La messagerie Telegram créer en 2013 s’était engagée à ne pas diffuser d’informations sur ses utilisateurs. Cette application permet notamment de créer des canaux de diffusions et d’échanger en groupe public ou privé. La décision de Pavel Durov de se plier à la pression de la justice française pourrait faire jurisprudence. Depuis des mois, les autorités françaises s’attaquent aux moyens d’expression en ligne (voir ici). Après Telegram, Signal est aussi dans le viseur du DSA qui souhaite faire interdire le chiffrement de bout-en-bout, pratique sur laquelle repose cette messagerie qui empêche les autorités d’avoir accès au contenu des messages.

Vendredi 20 septembre, une dizaine d’ONG (dont Amnesty International Belgique, le CNCD – 11.11.11 ou encore la Ligue des droits humains) et le syndicat socialiste FGTB-ABVV ont dénoncé dans un communiqué l’intensification de la répression contre le mouvement propalestinien en Belgique.

Ces organisations citent notamment comme exemple les menaces de poursuite contre les quelques 70 étudiant·es et soutiens accusés de « appartenance à un groupe prônant la haine et la ségrégation raciale » dans le cadre de l’Université Populaire de Bruxelles (une occupation d’un bâtiment de l’ULB pour dénoncer la collaboration de celle-ci avec les universités israéliennes).

Les auteures citent également les sanctions administratives communales infligées à plusieurs dizaines de personnes en raison de leur participation à des manifestations en soutien à la Palestine, à Bruxelles, à Gand et à Louvain. Enfin, elles dénoncent les pressions policières exercées sur des personnes portant des signes de soutien à la Palestine (drapeau palestinien et keffieh) dans l’espace public (ces personnes sont priées d’enlever ces signes, sous peine d’arrestation).

Le lendemain de la publication du communiqué, Denis Ducarme, ministre MR participant aux négociations pour la formation du nouveau gouvernement fédéral, a annoncé qu’il réclamerait l’introduction d’un loi permettant l’interdiction de l’organisation palestinienne Samidoun qu’il accuse d’être lié au « terrorisme ». Une formulation intéressante lorsqu’on se rappelle que, quelques jours avant, Israël perpétrait un attentat au bipeur piégé, qui a tué au moins 12 personnes, dont 2 enfants, et fait près de 3000 blessés au Liban. Les pressions pour interdire cette organisation, basées sur les demandes de la droite israélienne, ne sont pas nouvelles (voir notre article).
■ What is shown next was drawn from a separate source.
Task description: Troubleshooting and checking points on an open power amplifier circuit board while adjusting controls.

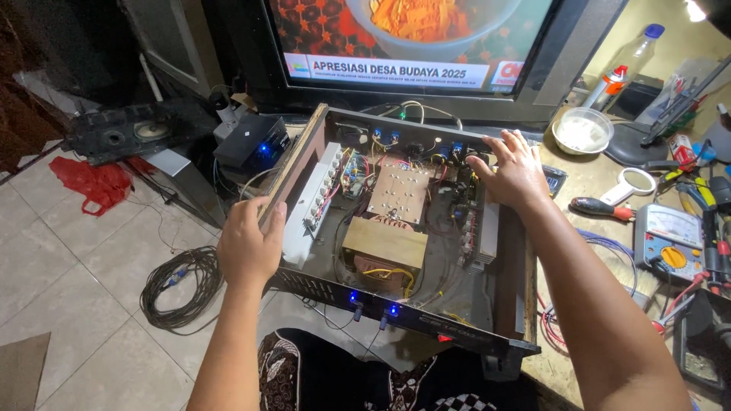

Menace d'interdiction contre Samidoun en Belgique

Menace d’interdiction contre Samidoun en Belgique

Les députés italiens ont approuvé le 18 septembre un « paquet sécurité ». Ce projet de loi, qui doit encore être voté au Sénat en deuxième lecture, comporte une mesure surnommée « règle anti-gandhi ».  Actuellement, en Italie, bloquer une route en faisant barrage de son corps est passible d’une amende. Si ce projet de loi est entériné, la peine pourra aller jusqu’à un mois de prison. Et si plusieurs personnes se réunissent pour bloquer une voie routière ou ferrée, les faits seront passibles de 6 mois à 2 ans de prison. Les militants écologistes sont clairement visés (notament les militants No-TAV) parce que la loi spécifie que sont concernés les blocages avec son “corps” pour éviter d’interférer avec d’autres blocages fréquents en Italie, comme celles des chauffeurs de taxi ou des transporteurs routiers.

Dans ce projet de loi, s’opposer à une infrastructure stratégique est considéré comme un facteur aggravant en cas de menace, de violence ou de résistance face à un représentant de l’État. Sont notamment concernés les projets du pont entre la Sicile et le reste de la péninsule, ainsi que les projets de ligne à très grande vitesse. Le projet de loi comporte aussi des mesures « anti-terroritstes » et contre les révoltes en prison (y compris, là aussi, contre les résistances passives), il prévoit la fin du renvoi automatique des peines de prisons pour les femmes enceintes et les jeunes mères, et l’interdiction de vente des cartes SIM aux sans-papiers.